Paris, Nairobi, Dar es Salam, 19 juin 2025. En Ouganda, l’arrestation et la détention illégales de figures de l’opposition et le jugement arbitraire de civil·es devant des tribunaux militaires viennent d’être normalisés par l’adoption récente par le Parlement, le 20 mai, du projet de loi d’amendement des Forces de défense du peuple ougandais (UPDF), approuvé par le président et faisant force de loi à compter du 16 juin 2025. Ces mesures déployées par le pouvoir exécutif illustrent et rappellent clairement la volonté de l’État de faire machine arrière sur les avancées liées à l’adoption de la Constitution de l’Ouganda de 1995. Cette loi va à l’encontre de l’arrêt rendu en 2025 par la Cour suprême rendant inconstitutionnelle la poursuite de civil·es devant la Cour martiale générale et les tribunaux militaires. L’adoption du projet de loi par le Parlement porte atteinte à l’article 92 de la Constitution de l’Ouganda de 1995, qui interdit au Parlement d’adopter toute loi susceptible de modifier ou d’invalider la décision d’un tribunal. Par ailleurs, la loi confère une plus grande autonomie institutionnelle à la cour martiale, ce qui risque ainsi d’affaiblir le contrôle judiciaire civil et de porter atteinte au principe de séparation des pouvoirs en renforçant les infractions militaires à son encontre.
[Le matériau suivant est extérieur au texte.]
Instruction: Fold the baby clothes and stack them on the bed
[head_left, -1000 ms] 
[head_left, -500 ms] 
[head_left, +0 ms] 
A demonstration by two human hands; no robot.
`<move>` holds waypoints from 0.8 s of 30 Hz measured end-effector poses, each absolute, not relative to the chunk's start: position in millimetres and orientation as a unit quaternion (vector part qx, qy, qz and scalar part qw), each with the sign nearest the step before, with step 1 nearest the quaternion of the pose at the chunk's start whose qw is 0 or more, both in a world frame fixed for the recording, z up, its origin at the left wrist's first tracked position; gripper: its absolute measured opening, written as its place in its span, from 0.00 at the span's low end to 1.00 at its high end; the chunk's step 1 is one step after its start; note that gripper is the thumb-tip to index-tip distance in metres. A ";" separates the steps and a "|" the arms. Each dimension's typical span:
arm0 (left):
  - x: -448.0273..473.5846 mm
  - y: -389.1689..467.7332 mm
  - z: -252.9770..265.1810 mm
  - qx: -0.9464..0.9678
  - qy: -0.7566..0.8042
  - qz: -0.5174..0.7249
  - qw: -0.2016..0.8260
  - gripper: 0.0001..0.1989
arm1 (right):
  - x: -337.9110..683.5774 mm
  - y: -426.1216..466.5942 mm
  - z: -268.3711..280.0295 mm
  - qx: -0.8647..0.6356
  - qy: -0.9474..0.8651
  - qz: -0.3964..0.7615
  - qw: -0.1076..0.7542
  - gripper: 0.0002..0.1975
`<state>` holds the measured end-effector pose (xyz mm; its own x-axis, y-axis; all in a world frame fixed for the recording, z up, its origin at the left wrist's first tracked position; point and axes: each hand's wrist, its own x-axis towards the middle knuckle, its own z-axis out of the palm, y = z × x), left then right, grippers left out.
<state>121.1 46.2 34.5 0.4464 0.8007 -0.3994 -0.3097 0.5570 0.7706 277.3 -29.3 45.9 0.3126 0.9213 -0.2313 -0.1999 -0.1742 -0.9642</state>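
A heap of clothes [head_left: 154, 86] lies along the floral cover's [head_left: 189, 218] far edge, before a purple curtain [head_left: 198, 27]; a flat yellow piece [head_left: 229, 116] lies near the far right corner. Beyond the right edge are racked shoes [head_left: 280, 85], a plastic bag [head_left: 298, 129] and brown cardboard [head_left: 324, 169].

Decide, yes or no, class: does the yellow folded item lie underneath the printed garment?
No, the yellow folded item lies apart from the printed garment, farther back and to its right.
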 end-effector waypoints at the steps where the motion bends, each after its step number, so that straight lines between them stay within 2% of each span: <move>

Escalade de la répression en Ouganda
« Le mépris flagrant de l’état de droit et des droits démocratiques fondamentaux des citoyen·nes est très préoccupant. La tendance générale à museler les voix dissidentes, dont celles des principaux·les défenseur·es des droits humains, à l’approche des élections générales en Ouganda et en Tanzanie, doit cesser », a déclaré Alice Mogwe, présidente de la FIDH.
Le Haut-Commissaire aux droits de l’homme, dont le bureau en Ouganda a fermé en 2023 suite au non-renouvellement de son mandat par le gouvernement, a récemment fait part de ses inquiétudes quant à l’adoption du projet de loi de l’UPDF par le Parlement. Il a exhorté le président à rejeter le projet de loi, arguant que l’extension de la compétence du tribunal militaire au jugement de civils allait à l’encontre des obligations de l’Ouganda en matière du droit international relatifs aux droits humains.
Plusieurs cas de surveillance, de violations graves des droits d’expression et de manifestation pacifique qui se sont traduites par des actions de harcèlement judiciaire, de mauvais traitement et de détention arbitraire de militant·es, avocat·es et étudiant·es défendant les droits humains et le droit environnemental, ont déjà été signalés depuis le début de l’année et confirment l’intensification de la répression. Le docteur Kizza Besigye, figure éminente de l’opposition, fait actuellement l’objet d’un procès abusif successif à son enlèvement au Kenya et son extradition illégale vers Kampala. Il y a d’abord été présenté à la cour martiale générale, puis à un tribunal civil d’Ouganda où il est accusé de « trahison », délit passible de la peine de mort. Une autre figure emblématique de l’opposition, Robert Kyagulanyi Sentamu alias Bobi Wine – président de Plateforme de l’Unité Nationale et candidat à l’élection présidentielle de 2021 – et son parti politique sont encore aujourd’hui victimes d’intimidation politique, d’arrestations et de détentions arbitraires, de torture et de mauvais traitement. Eddie Mutwe, son garde du corps, s’est fait enlever illégalement le 27 avril 2025, avant de subir torture et traitements cruels, inhumains et dégradants aux mains d’agents de sécurité ougandais. Son inculpation pour vol aggravé en raison de vols de téléphones portables, d’argent et autres objets personnels par le tribunal de Masaka est intervenue quelques jours après que le chef de l’armée a admis l’avoir détenu et torturé dans son sous-sol. Son cas est actuellement instruit à la Haute Cour afin d’être approfondi.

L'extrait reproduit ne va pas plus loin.